Cérebro em meio a pílulas e comprimidos
Drogas Inteligentes - Victor Moussa/stock.adobe.com

Havia naquela época uma incipiente esperança depositada em medicações recém-lançadas para combater a deficiência de memória causada pela doença de Alzheimer, sem, no entanto, bloquear a degeneração. Chatterjee profetizava: pessoas saudáveis em breve usariam essas drogas e, como mágica, recordariam melhor. Sim, seria uma solução para a sua péssima memória, querido leitor, ao menos essa era a insinuação de Chatterjee.

As esperanças não ficavam apenas por aí. Certa pílula há pouco tempo lançada para combater a sonolência doentia teria mais uma utilidade, o aumento da concentração, sem acrescer efeitos colaterais —nova promessa para aumentar a eficiência humana. Por sua vez, os antidepressivos modernos melhorariam humor e afeto, mesmo em não deprimidos.

Dezesseis anos se passaram desde as “profecias” de Chatterjee. Como quase todo profeta, ele se enganou.

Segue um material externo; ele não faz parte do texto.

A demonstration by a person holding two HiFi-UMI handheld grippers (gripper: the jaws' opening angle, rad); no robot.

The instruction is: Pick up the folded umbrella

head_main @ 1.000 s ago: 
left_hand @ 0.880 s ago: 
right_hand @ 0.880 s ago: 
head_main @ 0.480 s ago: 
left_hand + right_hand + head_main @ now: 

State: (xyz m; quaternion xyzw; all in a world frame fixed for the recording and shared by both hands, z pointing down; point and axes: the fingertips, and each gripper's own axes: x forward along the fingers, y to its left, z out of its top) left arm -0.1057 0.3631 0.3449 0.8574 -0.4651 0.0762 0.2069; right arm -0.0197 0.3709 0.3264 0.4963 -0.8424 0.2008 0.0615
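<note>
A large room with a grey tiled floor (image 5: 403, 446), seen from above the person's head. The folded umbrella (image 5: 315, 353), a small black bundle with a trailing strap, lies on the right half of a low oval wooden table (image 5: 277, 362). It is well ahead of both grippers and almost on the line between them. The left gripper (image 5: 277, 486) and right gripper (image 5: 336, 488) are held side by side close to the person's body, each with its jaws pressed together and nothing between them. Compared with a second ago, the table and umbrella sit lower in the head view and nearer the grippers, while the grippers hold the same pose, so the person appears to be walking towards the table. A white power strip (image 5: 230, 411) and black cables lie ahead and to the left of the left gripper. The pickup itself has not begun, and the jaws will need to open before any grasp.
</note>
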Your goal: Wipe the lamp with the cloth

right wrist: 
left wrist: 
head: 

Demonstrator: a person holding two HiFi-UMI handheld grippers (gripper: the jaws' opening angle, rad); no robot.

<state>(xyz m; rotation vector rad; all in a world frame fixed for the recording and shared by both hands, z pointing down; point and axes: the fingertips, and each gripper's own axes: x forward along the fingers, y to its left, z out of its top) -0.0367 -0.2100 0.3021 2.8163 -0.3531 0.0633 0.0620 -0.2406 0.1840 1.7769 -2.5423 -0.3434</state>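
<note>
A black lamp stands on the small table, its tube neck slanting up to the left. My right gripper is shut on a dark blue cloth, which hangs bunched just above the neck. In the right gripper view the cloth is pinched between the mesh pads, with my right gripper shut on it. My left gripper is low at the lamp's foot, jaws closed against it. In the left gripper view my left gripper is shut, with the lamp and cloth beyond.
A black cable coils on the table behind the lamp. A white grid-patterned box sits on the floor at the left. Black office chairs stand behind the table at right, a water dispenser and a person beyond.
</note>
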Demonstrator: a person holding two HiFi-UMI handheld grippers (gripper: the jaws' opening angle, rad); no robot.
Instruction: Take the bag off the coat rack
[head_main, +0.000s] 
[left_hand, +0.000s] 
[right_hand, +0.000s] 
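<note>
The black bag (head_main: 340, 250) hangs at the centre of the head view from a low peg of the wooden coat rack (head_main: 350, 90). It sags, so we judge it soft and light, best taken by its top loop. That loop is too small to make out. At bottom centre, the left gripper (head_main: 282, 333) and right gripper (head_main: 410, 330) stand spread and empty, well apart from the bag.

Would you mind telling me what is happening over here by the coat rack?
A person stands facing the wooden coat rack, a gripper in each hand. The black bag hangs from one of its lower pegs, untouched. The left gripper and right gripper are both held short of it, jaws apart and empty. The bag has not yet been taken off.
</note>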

Algumas das substâncias que emergiam até se firmaram como opções de tratamento, entretanto, várias delas provaram apenas efeitos modestos. No mais, as ações da oxitocina são efêmeras e é quase inviável administrar propranolol para quem acabou de sobreviver a uma tragédia. As reuniões mudaram, mas por causa do programa Zoom. Não obstante, moléculas utilizadas para aumentar atenção ou elevar vigília, estão aí desde quando o homem começou a consumir cafeína ou mascar folha de coca.